(openPR) Regionale Lebensmittel sind unschlagbar
Auch in Mecklenburg-Vorpommern erfreuen sich regionale Lebensmittel immer größerer Beliebtheit. Die Nachfrage wird sich wohl in naher Zukunft drastisch erhöhen, sollte die Serie von Lebensmittelskandalen kein Ende nehmen. Und das wird sie wohl nicht. Einige Lebensmittelhersteller und dessen Chemiker sehen hier ihre große Chance ihre Profite zu vervielfältigen. Konzentrate, künstliche Aromen, künstliche Farbstoffe, Glutamate und so weiter… tummeln sich in unseren Esswaren, denn Lebensmittel kann man dazu nicht mehr sagen. Was im Labor hergestellt wird, benötigt keine Landwirtschaftsflächen. Alles wird in Plastik verpackt, mit bunten Bildern und Abkürzungen(Zahlen, Buchstaben) versehen und als Nahrung deklariert. Fast alles ist erlaubt vom Gesetzgeber, denn die Lobby der Industrie ist in den höchsten Ebenen dieser Gesellschaft stark vertreten. Da sollte man sich nicht wundern, wenn ökologische Landwirtschaft eines Tages verboten wird. Bis dahin sollte man die Gelegenheit nutzen, die vorhandenen Regionalen Lebensmittel zu erhalten und zum Wohle unserer eigenen Gesundheit zu verbrauchen. Viele Menschen haben Arbeit, viele Anbauflächen werden genutzt und viele Wege werden kurz bzw. kürzer. Hinter unseren Lebensmitteln stehen Namen und Adressen. Unsere Erzeuger unterliegen alle der Melde-und Kontrollpflicht. In den von uns angebotenen ökologisch hergestellten regionalen Lebensmitteln befinden sich also keine künstlichen Lebensmittelzusatzstoffe, wie Farb-und Konservierungsstoffe, Geschmacks-Verstärker, künstliche Aromen oder Stabilisatoren.
In Vorpommern und somit auch auf der Insel Usedom haben sich in den letzten Jahren viele kleine Produzenten von Regionalen Lebensmitteln intensiver mit der Vermarktung ihrer Produkte auseinandergesetzt. Sie verkaufen nicht nur an ihrer Produktionsstätte, sondern vermehrt auf Märkten und speziellen Einzelhandelsgeschäften. Auf der Insel Usedom, im Ortsteil Kölpinsee, wurde im Juni 2013 ein Laden eröffnet, der regionale Lebensmittel von mehreren Produzenten vertreibt.

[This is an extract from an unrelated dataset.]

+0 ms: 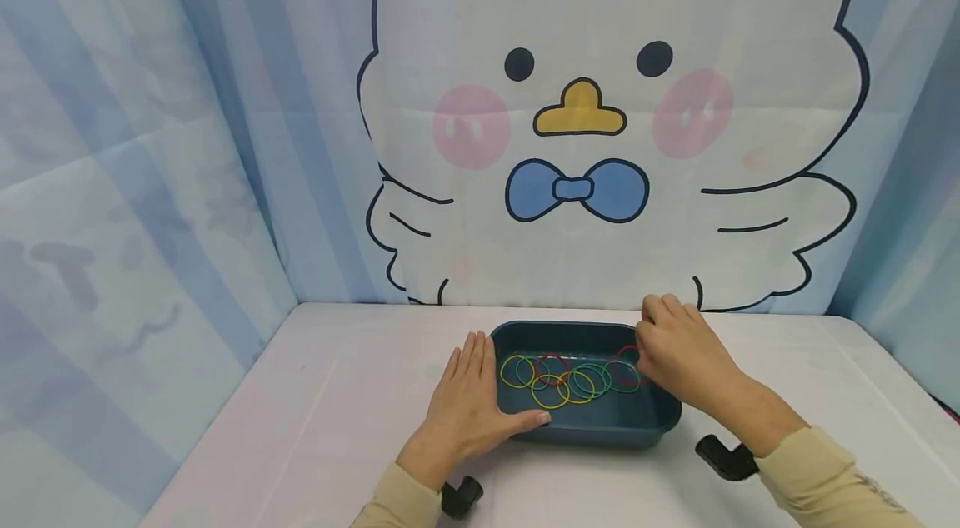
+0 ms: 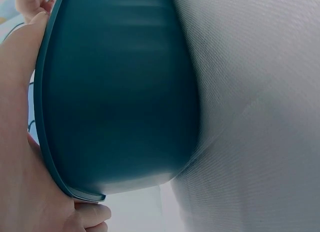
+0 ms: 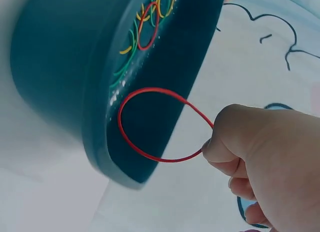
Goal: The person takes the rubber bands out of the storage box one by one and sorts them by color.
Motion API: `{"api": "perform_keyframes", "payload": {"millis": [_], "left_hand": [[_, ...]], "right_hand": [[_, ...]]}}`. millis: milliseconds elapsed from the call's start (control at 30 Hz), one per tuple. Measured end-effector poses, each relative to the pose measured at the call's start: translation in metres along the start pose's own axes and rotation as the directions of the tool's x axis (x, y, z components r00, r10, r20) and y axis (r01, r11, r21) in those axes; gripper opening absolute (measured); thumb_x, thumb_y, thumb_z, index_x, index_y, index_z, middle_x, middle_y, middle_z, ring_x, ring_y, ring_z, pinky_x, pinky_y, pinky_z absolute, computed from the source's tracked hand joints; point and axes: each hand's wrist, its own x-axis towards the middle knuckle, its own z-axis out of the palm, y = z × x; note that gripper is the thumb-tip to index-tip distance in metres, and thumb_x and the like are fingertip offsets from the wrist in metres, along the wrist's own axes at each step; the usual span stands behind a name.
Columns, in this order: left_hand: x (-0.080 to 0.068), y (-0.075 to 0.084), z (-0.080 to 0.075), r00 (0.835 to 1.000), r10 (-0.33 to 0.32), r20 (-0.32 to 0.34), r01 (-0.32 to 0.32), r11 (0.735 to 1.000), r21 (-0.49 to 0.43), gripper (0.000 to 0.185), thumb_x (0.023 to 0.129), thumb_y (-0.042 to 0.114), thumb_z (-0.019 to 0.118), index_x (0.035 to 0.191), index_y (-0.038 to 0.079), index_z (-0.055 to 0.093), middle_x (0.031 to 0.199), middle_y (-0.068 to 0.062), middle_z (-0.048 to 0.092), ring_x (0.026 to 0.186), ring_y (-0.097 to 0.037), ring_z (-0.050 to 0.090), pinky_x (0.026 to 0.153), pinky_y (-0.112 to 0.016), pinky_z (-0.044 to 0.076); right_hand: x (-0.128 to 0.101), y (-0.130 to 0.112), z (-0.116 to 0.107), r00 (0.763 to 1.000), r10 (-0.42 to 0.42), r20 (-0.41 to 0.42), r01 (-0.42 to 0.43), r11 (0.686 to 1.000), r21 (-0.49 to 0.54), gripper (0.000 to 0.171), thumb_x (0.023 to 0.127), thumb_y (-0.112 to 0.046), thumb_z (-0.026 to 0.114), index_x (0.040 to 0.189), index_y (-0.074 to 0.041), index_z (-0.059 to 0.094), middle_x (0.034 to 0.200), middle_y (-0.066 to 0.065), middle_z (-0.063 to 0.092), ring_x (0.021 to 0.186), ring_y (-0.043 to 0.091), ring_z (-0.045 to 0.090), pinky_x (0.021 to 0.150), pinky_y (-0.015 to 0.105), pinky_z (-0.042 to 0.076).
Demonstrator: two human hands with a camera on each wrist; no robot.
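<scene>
A dark teal rectangular tray (image 1: 592, 432) stands on the table with several yellow, green and red rubber bands (image 1: 551, 391) lying in it. My left hand (image 1: 468, 407) rests along the tray's left end, fingers straight and thumb over the near rim; the left wrist view shows it against the tray wall (image 2: 120, 91). At the tray's right end, my right hand (image 1: 678, 349) pinches a red rubber band (image 3: 150, 90) between thumb and finger. In the right wrist view that band hangs as a loop in front of the tray's inner wall, apart from the other bands.
Black angled fittings (image 1: 726, 458) show beside each wrist, the left one (image 1: 461, 497) near the sleeve. A white cloth covers the table (image 1: 337, 395). Behind it hangs a curtain (image 1: 577, 261) with a printed cartoon bird.
</scene>
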Motion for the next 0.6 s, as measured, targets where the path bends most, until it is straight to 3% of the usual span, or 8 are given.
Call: {"api": "perform_keyframes", "payload": {"millis": [600], "left_hand": [[0.0,0.0,-0.001,1.0,-0.001,0.0,0.001,1.0,-0.018,0.127,0.074,0.091,0.044,0.157,0.0,0.017,0.166,-0.016,0.015,0.155,-0.03,0.011,0.126,-0.046,0.015]], "right_hand": [[-0.01,0.026,-0.023,0.999,0.023,-0.046,-0.024,1.0,-0.015,0.022,0.064,-0.003,0.082,0.065,-0.009,0.06,0.08,0.006,0.049,0.074,0.022,0.041,0.062,0.031,0.029]]}}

Das Angebot dieses kleinen Ladens reicht vom Fruchtaufstrich bis zum Kräuteröl und es kommen immer wieder neue Produkte hinzu.
Herr Ehlert, der diesen Laden betreibt, will damit die Vielfallt der regionalen Palette sichtbar machen und für eine gesunde Lebensweise werben. Gerne nimmt er immer wieder neue Produkte von kleinen Produzenten in sein Sortiment auf, denn er weiß genau von wem und wie diese Produkte hergestellt werden. Wer einen Besuch in seinem Geschäft plant, findet es in der Gemeinde Kölpinsee, Strandstr. 12. Das Haus trägt den bezeichnenden Namen „Glück auf“, denn mit regionalen Produkten kann der Verbraucher nichts falsch machen.

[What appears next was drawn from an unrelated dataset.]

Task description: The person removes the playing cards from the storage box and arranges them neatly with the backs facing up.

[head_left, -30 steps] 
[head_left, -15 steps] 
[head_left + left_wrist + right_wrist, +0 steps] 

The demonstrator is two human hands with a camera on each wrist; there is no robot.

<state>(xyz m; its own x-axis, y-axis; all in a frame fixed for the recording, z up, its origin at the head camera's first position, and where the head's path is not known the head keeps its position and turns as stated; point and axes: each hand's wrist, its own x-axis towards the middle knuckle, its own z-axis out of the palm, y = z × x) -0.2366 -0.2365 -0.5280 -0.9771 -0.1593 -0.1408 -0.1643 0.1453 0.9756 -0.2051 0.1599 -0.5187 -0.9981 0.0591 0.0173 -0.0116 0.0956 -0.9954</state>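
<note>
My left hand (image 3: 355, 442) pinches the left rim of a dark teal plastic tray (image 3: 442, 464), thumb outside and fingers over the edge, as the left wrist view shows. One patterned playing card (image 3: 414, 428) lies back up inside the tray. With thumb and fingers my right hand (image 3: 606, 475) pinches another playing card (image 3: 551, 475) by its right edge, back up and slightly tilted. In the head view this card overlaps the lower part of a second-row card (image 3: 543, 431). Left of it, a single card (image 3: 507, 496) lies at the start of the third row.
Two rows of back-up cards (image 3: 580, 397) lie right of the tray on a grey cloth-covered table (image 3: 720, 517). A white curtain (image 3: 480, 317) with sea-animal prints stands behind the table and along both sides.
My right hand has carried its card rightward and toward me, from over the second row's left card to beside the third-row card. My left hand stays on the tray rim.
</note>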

Auch das Medium Internet hält Einzug in den regionalen Bereich, denn warum soll ein Käse von einem bayrischen Milchhof nicht auch einem Nordlicht schmecken und umgekehrt. Der Verbraucher der dieses Produkt bestellt, weiß aber, dass es keine industrielle Massenproduktion ist. Und so kann man nur hoffen, dass sich das Konsumverhalten mit steigender Tendenz den regionalen Produkten zuwendet.